> **What the exercise asks**
The full listing, start to finish: write it out again exactly.

> **Dataset section**
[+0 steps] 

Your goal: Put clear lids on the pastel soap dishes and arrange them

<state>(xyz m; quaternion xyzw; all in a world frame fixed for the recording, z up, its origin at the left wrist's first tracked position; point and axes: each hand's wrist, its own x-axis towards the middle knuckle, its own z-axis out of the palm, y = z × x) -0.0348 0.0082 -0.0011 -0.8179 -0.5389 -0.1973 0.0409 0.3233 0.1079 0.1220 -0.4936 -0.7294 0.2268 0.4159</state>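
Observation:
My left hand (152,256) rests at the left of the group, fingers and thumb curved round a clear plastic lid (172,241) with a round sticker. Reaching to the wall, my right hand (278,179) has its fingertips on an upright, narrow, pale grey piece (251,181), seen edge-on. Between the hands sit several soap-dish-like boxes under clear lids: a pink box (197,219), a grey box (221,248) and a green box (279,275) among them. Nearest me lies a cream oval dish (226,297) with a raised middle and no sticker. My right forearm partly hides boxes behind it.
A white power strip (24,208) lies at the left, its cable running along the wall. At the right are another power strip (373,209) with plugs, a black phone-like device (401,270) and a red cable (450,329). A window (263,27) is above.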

> **Output of the task**
[+0 steps] 

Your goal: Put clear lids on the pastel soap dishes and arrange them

<state>(xyz m; quaternion xyzw; all in a world frame fixed for the recording, z up, its origin at the left wrist's first tracked position; point and axes: each hand's wrist, its own x-axis towards the middle knuckle, its own z-axis out of the palm, y = z × x) -0.0348 0.0082 -0.0011 -0.8179 -0.5389 -0.1973 0.0409 0.3233 0.1079 0.1220 -0.4936 -0.7294 0.2268 0.4159</state>
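Observation:
My left hand (152,256) rests at the left of the group, fingers and thumb curved round a clear plastic lid (172,241) with a round sticker. Reaching to the wall, my right hand (278,179) has its fingertips on an upright, narrow, pale grey piece (251,181), seen edge-on. Between the hands sit several soap-dish-like boxes under clear lids: a pink box (197,219), a grey box (221,248) and a green box (279,275) among them. Nearest me lies a cream oval dish (226,297) with a raised middle and no sticker. My right forearm partly hides boxes behind it.
A white power strip (24,208) lies at the left, its cable running along the wall. At the right are another power strip (373,209) with plugs, a black phone-like device (401,270) and a red cable (450,329). A window (263,27) is above.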

Nothing further remains in this exercise.